GOAL OF THE EXERCISE.
Return verbatim all lines from the first one in the records to the line with "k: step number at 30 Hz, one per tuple", both ends kept.

* * * * *

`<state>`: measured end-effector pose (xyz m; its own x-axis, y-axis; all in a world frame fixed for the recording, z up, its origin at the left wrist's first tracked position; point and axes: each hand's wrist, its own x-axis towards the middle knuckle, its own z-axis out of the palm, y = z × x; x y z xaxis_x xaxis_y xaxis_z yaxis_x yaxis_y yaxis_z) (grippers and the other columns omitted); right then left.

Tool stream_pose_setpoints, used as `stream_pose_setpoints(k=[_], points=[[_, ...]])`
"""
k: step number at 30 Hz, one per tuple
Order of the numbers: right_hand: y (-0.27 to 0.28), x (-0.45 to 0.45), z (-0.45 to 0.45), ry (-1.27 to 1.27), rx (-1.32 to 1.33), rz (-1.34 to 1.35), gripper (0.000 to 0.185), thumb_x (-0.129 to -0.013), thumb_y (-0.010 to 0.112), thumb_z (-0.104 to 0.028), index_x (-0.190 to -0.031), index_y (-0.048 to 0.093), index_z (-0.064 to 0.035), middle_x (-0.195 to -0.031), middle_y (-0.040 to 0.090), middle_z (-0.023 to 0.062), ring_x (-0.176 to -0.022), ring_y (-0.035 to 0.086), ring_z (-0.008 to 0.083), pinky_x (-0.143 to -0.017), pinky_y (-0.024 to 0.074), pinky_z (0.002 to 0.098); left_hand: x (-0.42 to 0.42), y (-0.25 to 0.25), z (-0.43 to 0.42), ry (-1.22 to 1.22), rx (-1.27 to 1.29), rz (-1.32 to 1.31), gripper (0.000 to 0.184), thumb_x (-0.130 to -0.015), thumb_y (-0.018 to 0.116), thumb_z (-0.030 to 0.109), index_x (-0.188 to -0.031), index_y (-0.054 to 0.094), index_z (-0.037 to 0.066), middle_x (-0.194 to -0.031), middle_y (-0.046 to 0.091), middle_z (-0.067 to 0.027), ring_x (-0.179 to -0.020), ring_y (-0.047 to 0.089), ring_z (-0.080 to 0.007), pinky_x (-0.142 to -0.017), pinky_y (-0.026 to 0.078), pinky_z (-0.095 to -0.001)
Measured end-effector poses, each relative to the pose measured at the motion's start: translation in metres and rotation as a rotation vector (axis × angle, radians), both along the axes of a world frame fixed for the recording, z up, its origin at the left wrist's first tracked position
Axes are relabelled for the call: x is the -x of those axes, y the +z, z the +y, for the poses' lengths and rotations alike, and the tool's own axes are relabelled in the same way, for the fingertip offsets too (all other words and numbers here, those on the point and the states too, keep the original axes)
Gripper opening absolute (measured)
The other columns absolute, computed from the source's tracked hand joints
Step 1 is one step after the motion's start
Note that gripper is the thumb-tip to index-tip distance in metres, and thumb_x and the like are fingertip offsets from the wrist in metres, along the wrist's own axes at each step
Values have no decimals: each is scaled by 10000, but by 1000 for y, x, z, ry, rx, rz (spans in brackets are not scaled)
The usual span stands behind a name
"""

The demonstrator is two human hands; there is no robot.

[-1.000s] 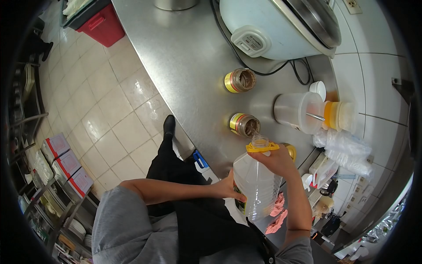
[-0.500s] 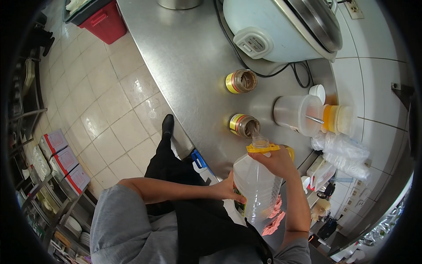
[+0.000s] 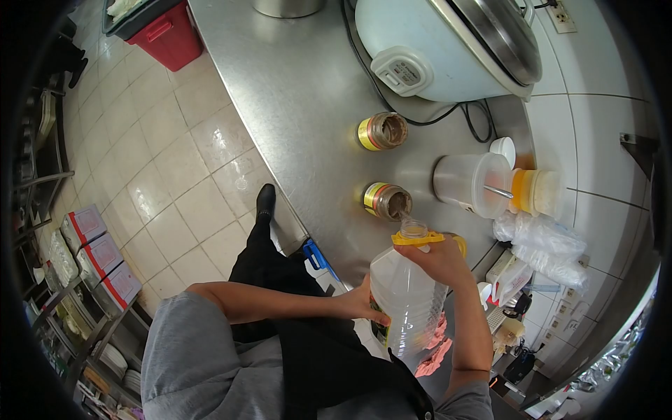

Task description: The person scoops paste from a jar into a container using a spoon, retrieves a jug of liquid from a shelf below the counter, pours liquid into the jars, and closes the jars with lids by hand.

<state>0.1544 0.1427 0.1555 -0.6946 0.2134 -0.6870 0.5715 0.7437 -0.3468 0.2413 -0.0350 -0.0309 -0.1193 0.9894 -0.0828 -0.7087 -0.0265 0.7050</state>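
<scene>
A large clear plastic bottle [image 3: 409, 294] is tilted over the steel table, its open mouth at the rim of a jar [image 3: 387, 201] with a yellow label and brown residue inside. Clear liquid runs from the bottle into that jar. My right hand [image 3: 439, 259] grips the bottle's yellow handle near the neck. Lower down, my left hand [image 3: 364, 304] holds the side of the bottle by its label. A second open jar [image 3: 383, 131], also brown inside, stands upright farther up the table.
A large pale blue cooker [image 3: 434, 52] with a metal lid and black cord stands at the top. Right of the jars are a translucent tub [image 3: 470, 183], an orange-banded container [image 3: 535, 191] and plastic bags [image 3: 542, 245]. A red bin [image 3: 166, 38] is on the floor.
The liquid stream into the lower jar continues, with both hands keeping their grip on the tilted bottle. The camera view has shifted slightly.
</scene>
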Motion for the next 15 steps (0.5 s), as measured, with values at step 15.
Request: stream_pose_setpoints(k=[15], points=[[2, 0, -1, -5, 2, 1, 499, -884, 690, -510, -1083, 728, -53, -1030, 731, 153, -945, 693, 334, -819, 525, 400, -2, 3, 0, -11, 37, 3, 1337, -710, 921, 362, -1547, -72, 42, -1564, 237, -196, -1480, 248, -313, -1212, 260, -468]])
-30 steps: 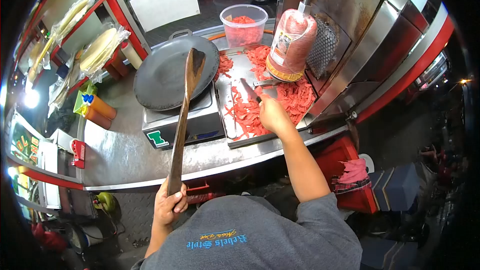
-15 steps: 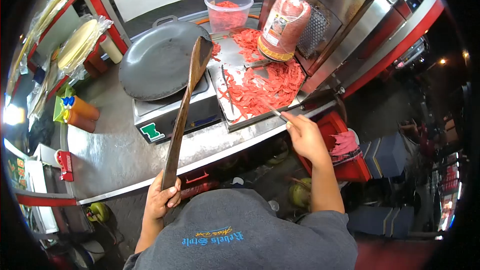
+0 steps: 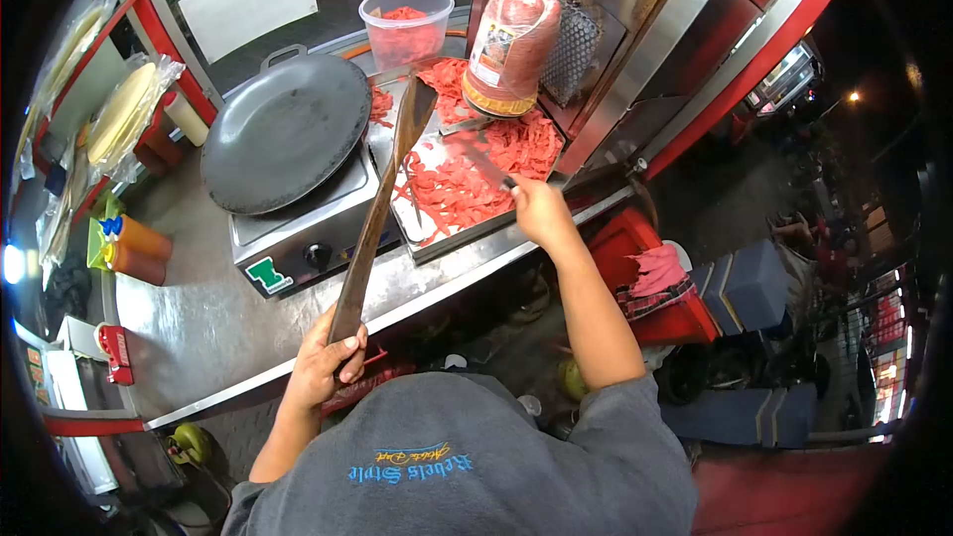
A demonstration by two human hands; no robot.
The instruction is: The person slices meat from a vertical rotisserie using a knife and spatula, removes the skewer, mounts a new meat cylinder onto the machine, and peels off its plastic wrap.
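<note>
My left hand (image 3: 328,359) is wrapped round the lower end of a long wooden paddle (image 3: 375,223), whose broad tip is raised between the pan and the tray. With my right hand (image 3: 536,206) I grip the handle of a knife (image 3: 486,167); its blade, blurred, lies over shredded red meat (image 3: 462,201) on a metal tray (image 3: 422,250). A wrapped meat cone (image 3: 511,45) stands upright on a spit above the back of the tray.
A black round pan (image 3: 288,134) sits on a stove (image 3: 298,248) left of the tray. Behind is a clear tub (image 3: 407,30) of meat. Sauce bottles (image 3: 137,253) and bagged flatbreads (image 3: 124,119) are at left, a red crate (image 3: 625,238) at right.
The view has shifted, moving the stall leftward in the frame. My right hand and knife drew back to the tray's front edge, then moved in over the meat again. My left hand keeps its hold.
</note>
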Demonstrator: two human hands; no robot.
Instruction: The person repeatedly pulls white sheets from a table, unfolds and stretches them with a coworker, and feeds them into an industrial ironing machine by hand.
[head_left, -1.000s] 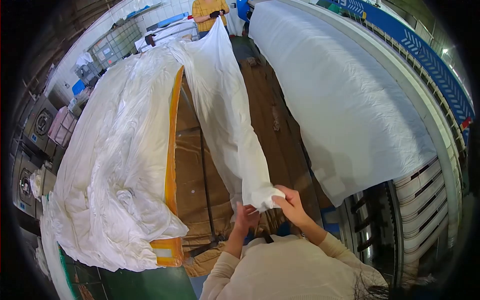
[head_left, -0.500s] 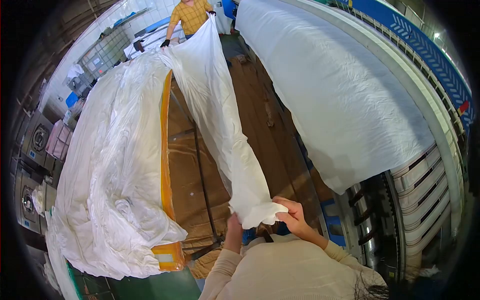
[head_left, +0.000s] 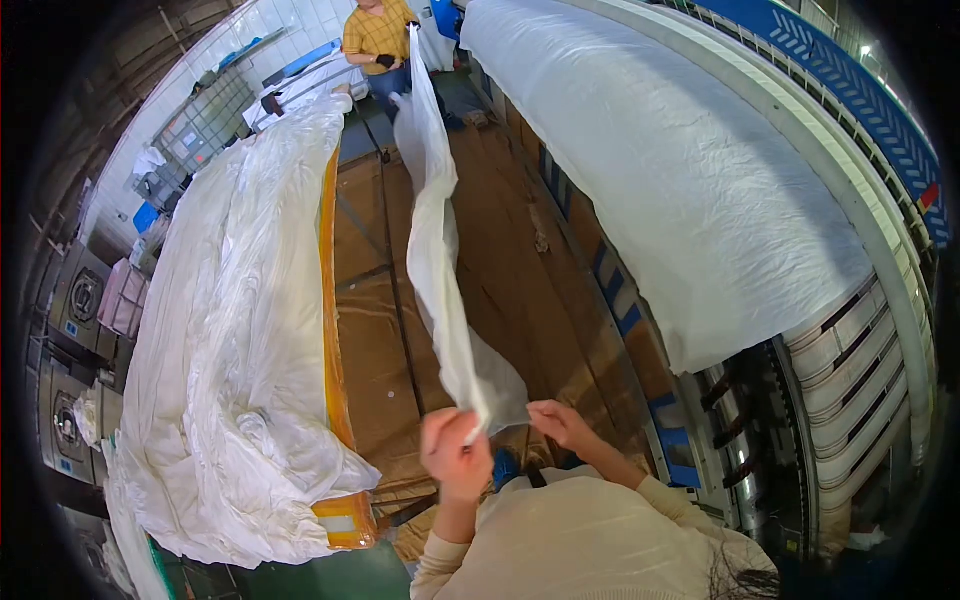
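Holding both arms (head_left: 620,467) forward, wearing long cream fabric sleeves (head_left: 441,562) ending short of bare wrists (head_left: 460,500). Curling the bare, blurred left hand (head_left: 458,455) into a fist. Angling the bare right hand (head_left: 563,425) inward, pinching thumb and fingers (head_left: 541,408) together, holding both hands near but apart.

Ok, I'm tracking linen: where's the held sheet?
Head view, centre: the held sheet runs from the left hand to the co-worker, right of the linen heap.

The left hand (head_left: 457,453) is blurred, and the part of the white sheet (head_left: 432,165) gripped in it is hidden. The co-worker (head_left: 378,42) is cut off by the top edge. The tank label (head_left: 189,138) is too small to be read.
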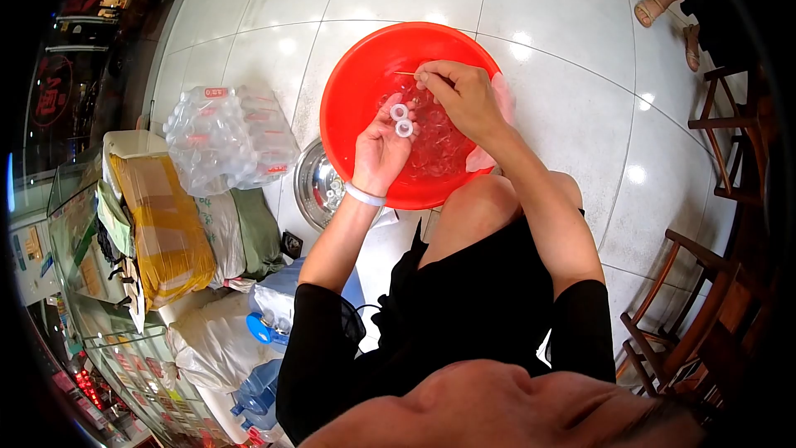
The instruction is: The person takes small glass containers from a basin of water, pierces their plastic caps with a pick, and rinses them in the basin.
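Knee: bare, the nearer one (477,211) rises in front of black clothing (489,282), close to the basin's bottom rim.
Left hand: palm up above the left half of the basin, fingers partly open and slightly curled, neither spread wide nor pressed together. A pale bangle (365,195) circles the wrist.
Rings: two small whitish translucent rings (401,120), side by side and resting against the fingers of the left hand (381,145), their open centers facing up.
Right hand: turned down over the upper part of the basin, thumb and forefinger closed in a pinch, the other fingers bent. The right hand (460,95) grips a thin stick (406,74) that points left, above the rings and apart from them.
Basin: wide red basin (348,75) on the floor, under both hands. Wet, glossy clear pieces (439,149) fill its middle and lower right; they look like bits of plastic in water, though the glare blurs them. A pale pink sheet (502,99) lies along the right rim.
Bowl: shiny metal bowl (311,182) just beside the basin's lower left rim, small pale pieces inside.
Bottles: plastic-wrapped pack (224,137) on the floor, left of the bowl.
Box: yellow-taped box (162,224), farther left.
Chairs: brown wooden chairs (692,257) at the right side of the floor.
Other person: sandaled feet (651,10) at the floor's upper right, well apart from the basin.
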Action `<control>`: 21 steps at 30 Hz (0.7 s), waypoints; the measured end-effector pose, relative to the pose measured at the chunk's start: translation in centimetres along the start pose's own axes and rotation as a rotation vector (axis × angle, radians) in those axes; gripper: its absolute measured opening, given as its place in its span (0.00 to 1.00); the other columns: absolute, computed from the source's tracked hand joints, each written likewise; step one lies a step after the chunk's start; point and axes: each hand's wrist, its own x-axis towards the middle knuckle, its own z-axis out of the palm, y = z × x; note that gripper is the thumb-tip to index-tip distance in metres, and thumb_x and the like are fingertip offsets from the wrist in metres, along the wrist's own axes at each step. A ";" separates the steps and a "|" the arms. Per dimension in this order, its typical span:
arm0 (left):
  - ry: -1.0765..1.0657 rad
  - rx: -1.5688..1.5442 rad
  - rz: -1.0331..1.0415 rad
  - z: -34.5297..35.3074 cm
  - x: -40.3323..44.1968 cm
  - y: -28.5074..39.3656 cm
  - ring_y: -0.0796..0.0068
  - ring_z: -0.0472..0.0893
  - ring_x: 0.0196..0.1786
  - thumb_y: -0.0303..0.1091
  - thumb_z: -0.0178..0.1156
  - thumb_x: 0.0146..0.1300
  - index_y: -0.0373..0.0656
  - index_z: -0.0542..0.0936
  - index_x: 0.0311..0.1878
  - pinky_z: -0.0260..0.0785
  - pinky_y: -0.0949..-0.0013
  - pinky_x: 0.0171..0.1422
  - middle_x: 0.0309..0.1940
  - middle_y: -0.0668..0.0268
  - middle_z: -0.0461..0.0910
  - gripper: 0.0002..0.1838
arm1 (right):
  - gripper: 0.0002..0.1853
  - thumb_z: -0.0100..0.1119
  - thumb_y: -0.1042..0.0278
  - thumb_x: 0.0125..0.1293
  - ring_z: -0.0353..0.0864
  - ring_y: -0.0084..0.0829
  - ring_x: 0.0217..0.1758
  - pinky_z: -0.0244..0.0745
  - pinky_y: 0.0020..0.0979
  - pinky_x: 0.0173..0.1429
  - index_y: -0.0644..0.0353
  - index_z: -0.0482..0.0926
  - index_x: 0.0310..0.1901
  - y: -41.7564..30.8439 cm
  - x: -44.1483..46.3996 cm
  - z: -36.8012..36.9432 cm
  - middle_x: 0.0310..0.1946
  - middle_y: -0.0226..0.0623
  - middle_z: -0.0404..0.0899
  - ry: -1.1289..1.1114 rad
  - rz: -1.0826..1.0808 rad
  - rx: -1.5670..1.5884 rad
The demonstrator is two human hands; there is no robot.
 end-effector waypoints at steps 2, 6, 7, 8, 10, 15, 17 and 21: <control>0.002 0.012 0.006 -0.1 0.0 0.0 0.61 0.72 0.45 0.20 0.45 0.44 0.35 0.67 0.51 0.66 0.64 0.50 0.45 0.51 0.71 0.25 | 0.09 0.53 0.68 0.56 0.79 0.36 0.26 0.72 0.30 0.32 0.66 0.78 0.31 0.4 0.0 0.0 0.24 0.43 0.79 0.005 -0.012 0.002; 0.052 0.435 0.066 -1.6 0.9 -0.5 0.61 0.73 0.42 0.18 0.46 0.47 0.36 0.70 0.47 0.67 0.65 0.47 0.43 0.54 0.72 0.20 | 0.09 0.53 0.68 0.57 0.77 0.27 0.24 0.71 0.27 0.31 0.66 0.78 0.33 -0.6 0.5 -1.2 0.23 0.39 0.79 0.110 0.001 0.074; 0.104 0.776 0.106 -2.7 1.3 -0.6 0.60 0.73 0.41 0.19 0.47 0.48 0.36 0.72 0.44 0.67 0.65 0.46 0.42 0.55 0.73 0.17 | 0.09 0.53 0.69 0.59 0.73 0.20 0.23 0.69 0.23 0.30 0.66 0.79 0.34 -0.6 0.9 -1.8 0.23 0.34 0.79 0.106 0.094 0.144; 0.105 0.776 0.106 -4.1 1.7 -0.5 0.60 0.73 0.41 0.19 0.47 0.48 0.36 0.72 0.44 0.67 0.65 0.46 0.42 0.55 0.73 0.17 | 0.09 0.53 0.69 0.59 0.73 0.20 0.23 0.69 0.23 0.30 0.66 0.79 0.34 -0.9 0.9 -2.2 0.23 0.34 0.79 0.105 0.094 0.145; -0.006 1.982 0.327 -7.4 2.6 0.1 0.56 0.74 0.43 0.22 0.50 0.52 0.37 0.74 0.41 0.67 0.61 0.47 0.41 0.52 0.73 0.12 | 0.09 0.52 0.70 0.60 0.71 0.17 0.23 0.69 0.19 0.29 0.68 0.79 0.34 -1.6 1.2 -2.9 0.25 0.32 0.79 0.228 0.093 0.270; 0.102 2.273 0.239 -7.8 5.0 0.0 0.51 0.75 0.42 0.31 0.52 0.54 0.41 0.78 0.37 0.67 0.57 0.46 0.36 0.49 0.76 0.09 | 0.09 0.52 0.72 0.60 0.68 0.16 0.21 0.67 0.18 0.27 0.68 0.78 0.36 -2.4 1.1 -3.8 0.26 0.32 0.78 0.262 0.085 0.377; 0.279 2.324 0.160 -7.4 6.4 -0.4 0.52 0.78 0.37 0.37 0.53 0.54 0.45 0.80 0.34 0.69 0.55 0.41 0.28 0.51 0.78 0.10 | 0.09 0.51 0.72 0.60 0.66 0.15 0.20 0.65 0.17 0.26 0.68 0.78 0.36 -2.4 1.3 -3.9 0.26 0.32 0.78 0.299 0.062 0.414; 0.204 2.243 0.234 -9.4 11.7 -1.9 0.50 0.77 0.38 0.37 0.53 0.54 0.49 0.79 0.42 0.69 0.53 0.42 0.32 0.50 0.78 0.13 | 0.08 0.51 0.72 0.60 0.65 0.14 0.19 0.63 0.17 0.25 0.69 0.78 0.35 -2.6 1.4 -3.8 0.26 0.33 0.78 0.350 0.106 0.508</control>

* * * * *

ANSWER FOR THE TASK.
`<state>`: measured end-effector pose (xyz m; its own x-axis, y-axis; all in a world frame fixed for the recording, z up, its origin at the left wrist's first tracked position; point and axes: each hand's wrist, its own x-axis towards the middle knuckle, its own z-axis out of the palm, y = z × x; x y z xaxis_x xaxis_y xaxis_z yaxis_x yaxis_y yaxis_z) (grippers and the other columns omitted); right then left.

Tool stream_pose_setpoints, used as `stream_pose_setpoints(k=[_], points=[[_, ...]])`
"""
k: step number at 30 Hz, one per tuple

No more output will be added to the exercise.